オーストラリアメルボルンRMIT大学化学准教授Oliver Jones博士
排出する水銀が減ると魚の水銀も減ると思うかもしれないが、この新しい研究によると間違っている。魚の食べるものが水銀の多いものになれば水銀は増える。これは賢い研究だが限界もある。Maine湾の過去のデータを使っているため他の海域にはあてはまらないかもしれない。モデルにたくさんの推定あるいは外挿データを使っていて結果にはエラーがあるだろう。
Ulster大学ヒト栄養名誉教授Sean Strain教授
この論文は質が良さそうで結果はありそうである。しかしこれはモデルからの予想であって実際の測定ではない。
1970年代から2000年代の大西洋タラの組織中メチル水銀の23%増加がヒト健康の強であるという主張には異議がある。メチル水銀が神経毒素であることは確かでそれは水俣病で強調されたが、自然界にある範囲の濃度で子どもから成人に至るまで続く神経認知欠損に関連するという主張には異論がある。

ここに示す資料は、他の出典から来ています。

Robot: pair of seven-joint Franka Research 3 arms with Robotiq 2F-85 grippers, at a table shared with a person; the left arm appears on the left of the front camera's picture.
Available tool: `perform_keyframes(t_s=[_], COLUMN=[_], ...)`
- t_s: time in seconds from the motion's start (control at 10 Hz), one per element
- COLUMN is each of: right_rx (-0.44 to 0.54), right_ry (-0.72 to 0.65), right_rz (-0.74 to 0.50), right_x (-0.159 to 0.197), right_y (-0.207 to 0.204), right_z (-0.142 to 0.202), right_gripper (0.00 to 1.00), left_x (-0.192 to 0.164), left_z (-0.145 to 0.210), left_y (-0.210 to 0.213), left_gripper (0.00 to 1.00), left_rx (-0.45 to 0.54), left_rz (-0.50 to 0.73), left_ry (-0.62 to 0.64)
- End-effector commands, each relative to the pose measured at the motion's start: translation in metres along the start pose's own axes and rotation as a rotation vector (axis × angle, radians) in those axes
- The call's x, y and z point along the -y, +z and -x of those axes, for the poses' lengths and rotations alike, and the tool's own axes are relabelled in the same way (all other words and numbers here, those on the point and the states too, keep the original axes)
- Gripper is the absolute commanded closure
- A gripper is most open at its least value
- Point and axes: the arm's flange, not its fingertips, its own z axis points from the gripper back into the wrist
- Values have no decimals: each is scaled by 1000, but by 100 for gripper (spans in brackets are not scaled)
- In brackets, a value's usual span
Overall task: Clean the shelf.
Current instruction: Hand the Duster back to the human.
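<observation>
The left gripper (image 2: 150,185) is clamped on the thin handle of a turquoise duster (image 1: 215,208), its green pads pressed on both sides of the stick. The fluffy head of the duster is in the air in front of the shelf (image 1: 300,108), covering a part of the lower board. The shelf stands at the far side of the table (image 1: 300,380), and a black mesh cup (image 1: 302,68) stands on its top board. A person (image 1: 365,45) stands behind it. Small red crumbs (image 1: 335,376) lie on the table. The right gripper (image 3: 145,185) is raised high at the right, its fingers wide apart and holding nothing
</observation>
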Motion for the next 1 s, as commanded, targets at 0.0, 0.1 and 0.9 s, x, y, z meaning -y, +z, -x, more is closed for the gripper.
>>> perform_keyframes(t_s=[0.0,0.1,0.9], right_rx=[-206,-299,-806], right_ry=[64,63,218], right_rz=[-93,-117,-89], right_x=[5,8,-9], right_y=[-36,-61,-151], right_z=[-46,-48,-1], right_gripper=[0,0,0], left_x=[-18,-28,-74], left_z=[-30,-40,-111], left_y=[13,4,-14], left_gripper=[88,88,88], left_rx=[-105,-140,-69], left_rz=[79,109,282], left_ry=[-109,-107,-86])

Ulster大学ヒト栄養上級講師Emeir McSorley博士
私達が関与したセイシェル子ども発達研究では、妊娠中に魚から多くのメチル水銀に暴露されることの影響を調べた。セイシェルの母親達は西洋諸国の母親達より10-100倍のメチル水銀に暴露されているが一貫してメチル水銀と神経発達に有害な関連はみつかっていない。実際最もメチル水銀濃度の高い母親のこどもたちのほうが一部の試験成績は良かった。これらの結果から私達は魚を食べることの利益はリスクを上回ると解釈した。

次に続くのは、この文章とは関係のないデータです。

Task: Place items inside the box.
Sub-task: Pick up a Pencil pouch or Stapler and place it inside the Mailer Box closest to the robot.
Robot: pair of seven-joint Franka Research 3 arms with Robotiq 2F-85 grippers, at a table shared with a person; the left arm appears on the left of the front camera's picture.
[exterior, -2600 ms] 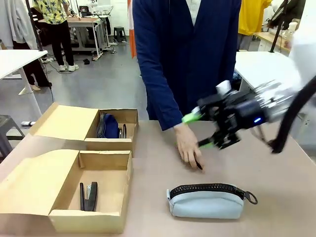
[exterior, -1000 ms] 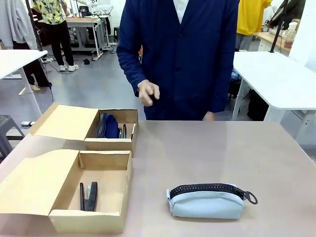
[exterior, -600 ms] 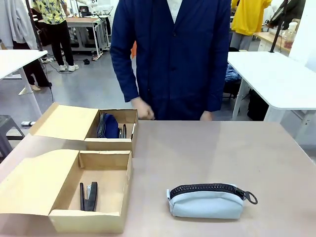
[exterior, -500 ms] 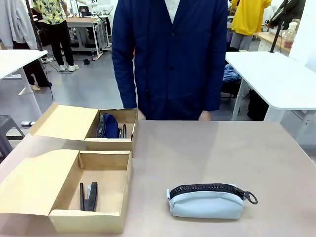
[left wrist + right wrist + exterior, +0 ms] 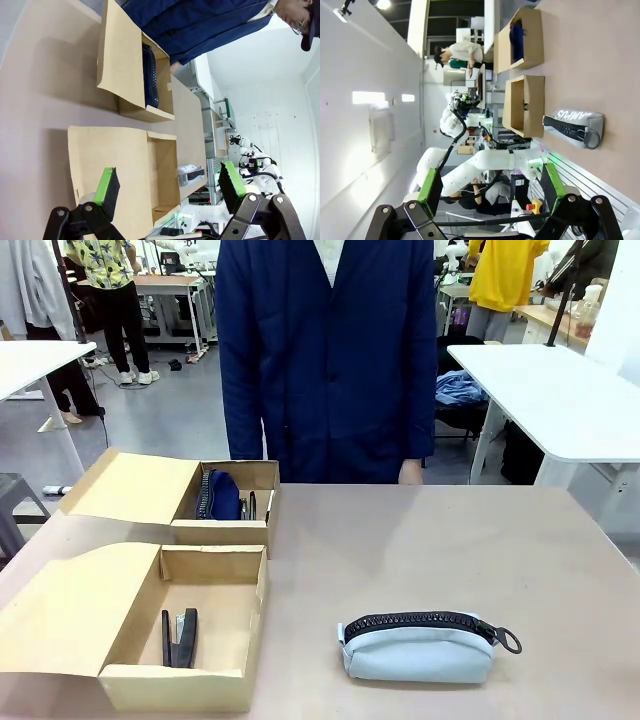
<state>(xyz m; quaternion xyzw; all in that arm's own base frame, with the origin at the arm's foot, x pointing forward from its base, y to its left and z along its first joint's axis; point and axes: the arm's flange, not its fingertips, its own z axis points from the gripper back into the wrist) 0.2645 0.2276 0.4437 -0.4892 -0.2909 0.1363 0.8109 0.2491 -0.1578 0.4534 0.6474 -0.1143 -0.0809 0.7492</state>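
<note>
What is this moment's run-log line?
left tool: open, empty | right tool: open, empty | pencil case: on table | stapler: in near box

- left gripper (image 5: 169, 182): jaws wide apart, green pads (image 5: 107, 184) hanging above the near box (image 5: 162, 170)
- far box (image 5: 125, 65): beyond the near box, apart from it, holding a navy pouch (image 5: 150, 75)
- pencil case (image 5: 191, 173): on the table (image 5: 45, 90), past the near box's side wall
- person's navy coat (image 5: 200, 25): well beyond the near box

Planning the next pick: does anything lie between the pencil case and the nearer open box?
Nothing visible does. Only bare table lies between the pencil case and the nearer box, which stands open at the top.
</note>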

プレスリリースでは述べていないが水銀は火山活動にも由来し、従ってメチル水銀は人間の活動に関わらず環境中に存在しこれからも存在し続ける。水俣条約に従うことは賢明であるがタラのようなもともと水銀濃度の低い魚の水銀が少し増えたからといってヒト摂取のリスクになると主張するのは賢明ではないだろう
Plymouth大学環境毒性学教授Awadhesh Jha教授
この研究は興味深い知見を提供する。この研究は過去のデータを用いてモデル計算したもので現実世界にあてはめることには限界がある。今後の実験で妥当性が評価できるだろう
気温上昇の影響についてはますます世界的重要性が増している。
Southampton大学海洋生態学准教授Clive Trueman博士
この研究は興味深いシミュレーションで良く記述されている。しかしプレスリリースは誤解を招く、魚の水銀が実際に増えたのではなくモデルで増えると予想されているだけである。生態系は複雑で動物がそれにどう対応するのかについては限られた知見しかない。この研究にはたくさんの想定があり、それらは明確に記述されているが結果は実測値ではない。研究は興味深いもののプレスリリースはあまりよろしくない。モデル予想であることを明確にしていない。
MRC毒性学ユニット上級科学者Andy Smith教授
世界的な規制により人間活動に由来する水銀は近年減っている。魚のメチル水銀はヒトの神経認知発達欠損と関連することが示唆されている。この研究は不完全なデータを使ったモデルで魚のメチル水銀が増加すると予測する。これが消費者に直ちに影響するかどうかはわからないが、環境中水銀を減らす努力の重要性を強調する。